▶ Exercise requirements:
Once the pictures are set aside, copy the data below exactly as it stands.

▶ Data section:
************
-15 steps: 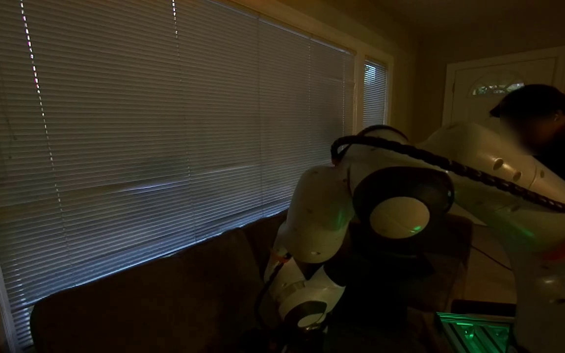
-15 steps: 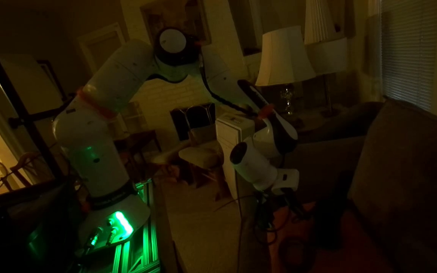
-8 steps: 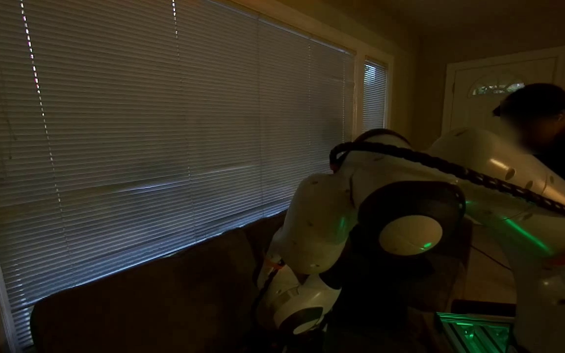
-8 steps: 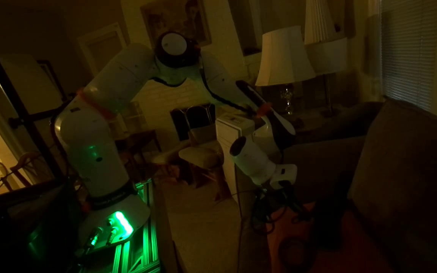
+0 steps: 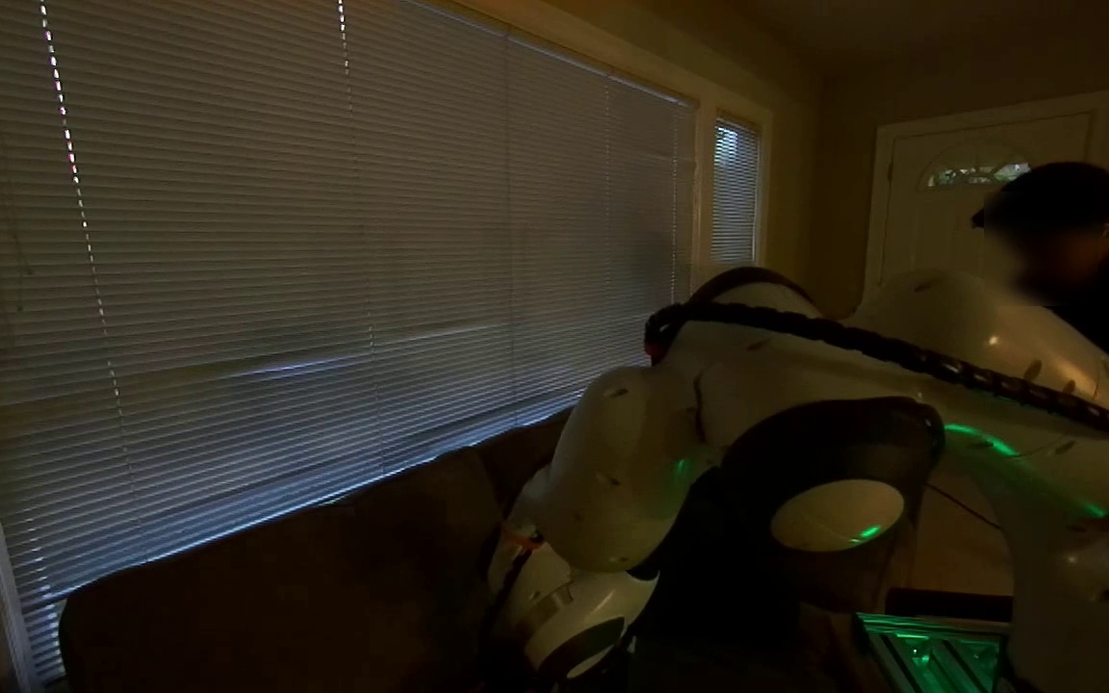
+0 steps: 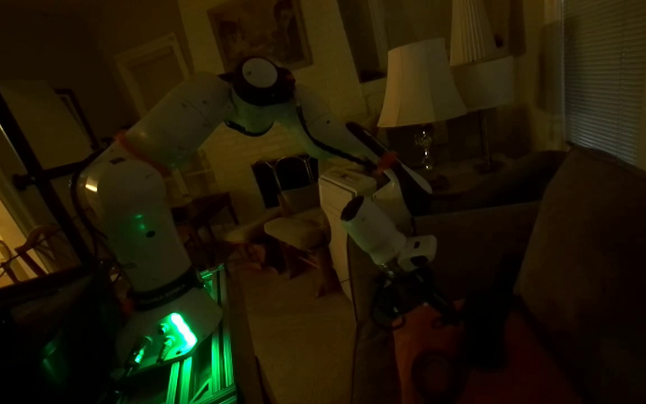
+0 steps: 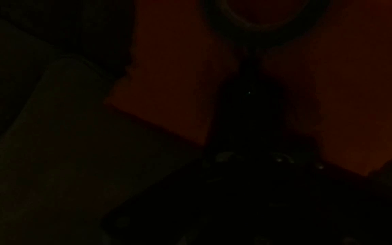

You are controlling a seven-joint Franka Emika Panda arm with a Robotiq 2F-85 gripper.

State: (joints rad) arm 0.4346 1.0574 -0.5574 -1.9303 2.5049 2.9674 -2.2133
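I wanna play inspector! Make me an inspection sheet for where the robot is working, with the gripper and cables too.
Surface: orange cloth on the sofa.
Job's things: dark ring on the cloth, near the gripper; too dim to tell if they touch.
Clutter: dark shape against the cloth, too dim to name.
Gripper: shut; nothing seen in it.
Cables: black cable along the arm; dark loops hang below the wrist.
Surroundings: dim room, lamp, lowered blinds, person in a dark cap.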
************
▶ Task response:
-15 steps: 
-15 steps: 
-8 steps: 
-8 steps: 
+0 steps: 
+0 steps: 
+0 steps: 

You are controlling a seven-joint Franka Emika Panda arm with a Robotiq 2F-85 gripper.

State: (joints rad) arm 0.4346 1.0574 -0.5574 -1.9303 2.5049 2.9674 -2.2133
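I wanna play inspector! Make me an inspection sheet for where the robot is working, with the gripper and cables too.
Surface: orange cloth on the sofa.
Job's things: dark ring on the cloth, near the gripper; too dim to tell if they touch.
Clutter: dark shape against the cloth, too dim to name.
Gripper: shut; nothing seen in it.
Cables: black cable along the arm; dark loops hang below the wrist.
Surroundings: dim room, lamp, lowered blinds, person in a dark cap.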

That is the entire output.